The Dow Jones Industrial Average fell 45.49 points, or 0.17 percent, to 25,972.32, the S&P 500 gained 2.8 points, or 0.10 percent, to 2,800.83 and the Nasdaq Composite added 14.06 points, or 0.19 percent, to 7,310.11.

The trade-weighted dollar index was last up 0.08 percent, on pace for its fifth straight weekly drop, and is down nearly 2 percent so far in 2018. The euro down 0.08 percent to $1.2227.

European shares were higher, helped by gains in mining shares.

The pan-European FTSEurofirst 300 index rose 0.35 percent and MSCI's gauge of stocks across the globe gained 0.26 percent. MSCI's index was poised for its ninth straight week of gains.

Yields on the 10-year U.S. government bond hit their highest level in three years on Friday as weakness in overnight trading pushed the debt through key technical support levels, which resulted in further selling.
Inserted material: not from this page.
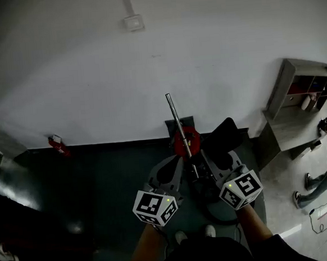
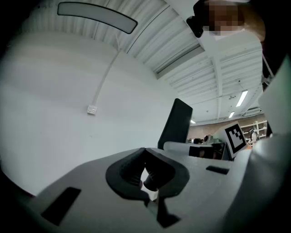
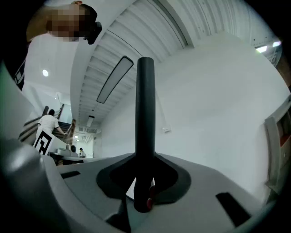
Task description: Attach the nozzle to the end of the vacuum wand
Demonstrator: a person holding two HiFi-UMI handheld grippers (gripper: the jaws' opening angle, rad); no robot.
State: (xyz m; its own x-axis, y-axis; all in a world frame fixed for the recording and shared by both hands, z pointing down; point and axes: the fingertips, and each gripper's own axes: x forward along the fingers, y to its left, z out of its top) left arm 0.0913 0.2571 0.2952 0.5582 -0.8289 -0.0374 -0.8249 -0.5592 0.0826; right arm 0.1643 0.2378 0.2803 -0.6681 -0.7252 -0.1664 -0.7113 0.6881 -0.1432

The benchmark 10-year yield hit its highest level since September 2014 at 2.646 percent, breaking the 2017 high of 2.64 percent which the market had been flirting with all week.

"That is still a manageable level for equities, so this move doesn't necessarily surprise us. Markets will begin to take increasing notice the higher it gets, if it continues to inch higher," said Joy.

Benchmark 10-year notes last fell 9/32 in price to yield 2.6444 percent, from 2.611 percent late on Thursday.

Oil prices retreated and were on course to snap a four-week winning streak, as a bounce-back in U.S. production outweighed ongoing declines in crude inventories.

U.S. crude fell 1.11 percent to $63.24 per barrel and Brent was last at $68.56, down 1.08 percent on the day.